I am working on Feature selection process currently and as part of this, I need to apply chi-squared test over a list of available features present in a panda dataframe and determine which are the top 'n' best features of the panda dataframe.
From articles available on internet I can understand that the value of 'n' is determined by the value that we assign to the 'k' parameter of SelectKBest function that can be imported from sklearn.feature_selection.
But how do I get to know the feature / column names or numbers of the top 'n' features that are selected by the chi-squared test.
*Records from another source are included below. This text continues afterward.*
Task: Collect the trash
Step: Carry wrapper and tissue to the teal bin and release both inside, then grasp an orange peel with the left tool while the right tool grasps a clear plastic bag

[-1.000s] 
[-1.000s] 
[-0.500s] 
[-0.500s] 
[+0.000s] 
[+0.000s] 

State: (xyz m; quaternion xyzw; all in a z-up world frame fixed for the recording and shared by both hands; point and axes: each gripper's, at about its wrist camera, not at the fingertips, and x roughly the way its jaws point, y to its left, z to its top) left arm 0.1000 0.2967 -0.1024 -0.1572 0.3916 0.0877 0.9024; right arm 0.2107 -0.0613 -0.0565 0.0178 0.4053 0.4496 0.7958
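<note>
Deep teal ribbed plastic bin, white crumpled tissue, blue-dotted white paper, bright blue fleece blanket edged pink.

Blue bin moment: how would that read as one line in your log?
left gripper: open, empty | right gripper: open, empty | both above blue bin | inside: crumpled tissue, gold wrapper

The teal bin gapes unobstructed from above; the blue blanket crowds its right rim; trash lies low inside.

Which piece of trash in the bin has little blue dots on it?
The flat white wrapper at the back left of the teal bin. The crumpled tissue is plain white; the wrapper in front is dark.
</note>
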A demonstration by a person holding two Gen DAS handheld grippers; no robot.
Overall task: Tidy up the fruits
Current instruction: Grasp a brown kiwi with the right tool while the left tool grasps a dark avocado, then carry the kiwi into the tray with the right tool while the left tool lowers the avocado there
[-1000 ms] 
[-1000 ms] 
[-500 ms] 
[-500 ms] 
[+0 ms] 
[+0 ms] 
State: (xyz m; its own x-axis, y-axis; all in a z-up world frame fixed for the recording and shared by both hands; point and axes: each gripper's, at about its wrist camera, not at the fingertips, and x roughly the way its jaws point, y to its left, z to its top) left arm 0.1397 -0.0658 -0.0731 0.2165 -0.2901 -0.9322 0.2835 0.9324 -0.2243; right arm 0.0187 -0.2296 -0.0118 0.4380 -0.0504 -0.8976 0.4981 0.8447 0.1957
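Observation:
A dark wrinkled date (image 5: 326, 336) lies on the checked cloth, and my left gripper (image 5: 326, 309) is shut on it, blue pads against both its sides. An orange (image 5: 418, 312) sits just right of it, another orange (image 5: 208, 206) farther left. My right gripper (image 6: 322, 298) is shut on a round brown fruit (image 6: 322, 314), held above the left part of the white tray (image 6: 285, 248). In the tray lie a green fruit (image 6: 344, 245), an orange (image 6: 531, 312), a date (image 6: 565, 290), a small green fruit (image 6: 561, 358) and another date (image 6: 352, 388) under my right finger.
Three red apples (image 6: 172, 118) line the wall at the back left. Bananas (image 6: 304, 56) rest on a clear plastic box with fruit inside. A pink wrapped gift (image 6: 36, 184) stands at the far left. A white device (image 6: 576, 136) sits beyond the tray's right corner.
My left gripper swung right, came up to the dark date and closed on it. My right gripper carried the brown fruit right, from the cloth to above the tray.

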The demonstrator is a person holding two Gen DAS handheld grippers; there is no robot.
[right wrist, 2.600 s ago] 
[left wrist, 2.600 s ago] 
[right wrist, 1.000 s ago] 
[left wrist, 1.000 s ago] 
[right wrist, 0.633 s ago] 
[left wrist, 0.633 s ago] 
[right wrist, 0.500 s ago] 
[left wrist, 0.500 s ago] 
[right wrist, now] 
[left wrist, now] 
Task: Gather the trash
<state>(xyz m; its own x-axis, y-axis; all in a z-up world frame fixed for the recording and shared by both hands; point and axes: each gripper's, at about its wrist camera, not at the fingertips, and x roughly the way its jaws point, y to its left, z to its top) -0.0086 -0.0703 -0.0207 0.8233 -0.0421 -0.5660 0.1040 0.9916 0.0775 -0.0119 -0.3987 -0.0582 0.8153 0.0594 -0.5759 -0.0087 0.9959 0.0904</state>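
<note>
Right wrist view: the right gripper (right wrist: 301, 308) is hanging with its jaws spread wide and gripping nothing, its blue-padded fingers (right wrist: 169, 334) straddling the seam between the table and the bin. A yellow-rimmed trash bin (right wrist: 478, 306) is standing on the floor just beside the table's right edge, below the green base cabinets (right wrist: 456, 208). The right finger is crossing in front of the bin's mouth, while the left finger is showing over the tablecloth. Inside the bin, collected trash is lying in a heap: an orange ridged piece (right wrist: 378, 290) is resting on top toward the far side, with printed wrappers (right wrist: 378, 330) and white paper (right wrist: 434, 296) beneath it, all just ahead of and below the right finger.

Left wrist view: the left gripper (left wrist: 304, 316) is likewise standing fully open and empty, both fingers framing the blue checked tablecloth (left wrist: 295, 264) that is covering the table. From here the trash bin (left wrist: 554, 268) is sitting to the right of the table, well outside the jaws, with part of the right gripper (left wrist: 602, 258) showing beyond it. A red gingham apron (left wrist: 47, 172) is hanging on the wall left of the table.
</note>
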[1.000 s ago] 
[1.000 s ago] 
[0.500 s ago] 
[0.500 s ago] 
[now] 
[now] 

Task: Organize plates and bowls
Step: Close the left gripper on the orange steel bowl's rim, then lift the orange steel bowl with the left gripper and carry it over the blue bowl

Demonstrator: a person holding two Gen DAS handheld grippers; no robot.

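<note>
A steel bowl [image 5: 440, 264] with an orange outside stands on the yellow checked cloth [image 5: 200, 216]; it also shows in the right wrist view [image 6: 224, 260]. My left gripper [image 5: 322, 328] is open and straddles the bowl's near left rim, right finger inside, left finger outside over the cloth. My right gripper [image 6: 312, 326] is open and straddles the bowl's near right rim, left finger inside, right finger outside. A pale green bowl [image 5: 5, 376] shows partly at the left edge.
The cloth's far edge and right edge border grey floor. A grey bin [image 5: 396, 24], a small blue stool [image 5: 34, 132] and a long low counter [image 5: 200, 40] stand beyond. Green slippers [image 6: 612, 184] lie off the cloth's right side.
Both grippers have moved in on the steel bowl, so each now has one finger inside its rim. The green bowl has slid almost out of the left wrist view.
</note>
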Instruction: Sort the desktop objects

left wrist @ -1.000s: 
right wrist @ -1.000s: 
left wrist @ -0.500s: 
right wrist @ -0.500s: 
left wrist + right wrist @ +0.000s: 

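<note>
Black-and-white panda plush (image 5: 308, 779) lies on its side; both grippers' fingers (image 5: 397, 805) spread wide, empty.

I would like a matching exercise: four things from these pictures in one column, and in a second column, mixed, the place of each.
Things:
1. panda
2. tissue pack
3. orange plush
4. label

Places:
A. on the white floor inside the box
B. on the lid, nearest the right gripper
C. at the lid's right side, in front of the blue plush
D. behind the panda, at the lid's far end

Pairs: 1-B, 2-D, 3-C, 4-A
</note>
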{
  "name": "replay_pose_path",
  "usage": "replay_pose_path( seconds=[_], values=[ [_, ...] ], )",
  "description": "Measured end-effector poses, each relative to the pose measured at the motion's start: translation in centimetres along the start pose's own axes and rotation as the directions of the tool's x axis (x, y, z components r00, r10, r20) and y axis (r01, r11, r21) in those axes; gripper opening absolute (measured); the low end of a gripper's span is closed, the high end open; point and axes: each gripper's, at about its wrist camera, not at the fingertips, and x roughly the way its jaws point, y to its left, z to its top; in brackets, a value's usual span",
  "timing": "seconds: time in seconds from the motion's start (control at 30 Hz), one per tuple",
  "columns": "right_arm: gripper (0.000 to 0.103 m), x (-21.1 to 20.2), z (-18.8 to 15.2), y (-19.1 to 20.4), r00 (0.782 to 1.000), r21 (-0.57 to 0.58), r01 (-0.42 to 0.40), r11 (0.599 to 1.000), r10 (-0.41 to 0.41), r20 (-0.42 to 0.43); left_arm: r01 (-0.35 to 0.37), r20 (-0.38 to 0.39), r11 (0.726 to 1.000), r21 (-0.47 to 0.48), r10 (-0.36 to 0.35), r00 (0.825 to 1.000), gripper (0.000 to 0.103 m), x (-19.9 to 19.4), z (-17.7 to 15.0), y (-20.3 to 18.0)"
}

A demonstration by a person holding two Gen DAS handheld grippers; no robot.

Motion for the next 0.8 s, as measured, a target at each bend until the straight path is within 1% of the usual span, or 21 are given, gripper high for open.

For better understanding below I mention the example (Thanks to chris albon for an easy example in his site) taken from this link : https://chrisalbon.com/machine-learning/chi-squared_for_feature_selection.html
# Load libraries
from sklearn.datasets import load_iris
from sklearn.feature_selection import SelectKBest
from sklearn.feature_selection import chi2
# Load iris data
iris = load_iris()
# Create features and target
X = iris.data
y = iris.target
# Convert to categorical data by converting data to integers
X = X.astype(int)
# Select two features with highest chi-squared statistics
chi2_selector = SelectKBest(chi2, k=2)
X_kbest = chi2_selector.fit_transform(X, y)
type(X_kbest)
# Show results
print('Original number of features:', X.shape[1])
print('Reduced number of features:', X_kbest.shape[1])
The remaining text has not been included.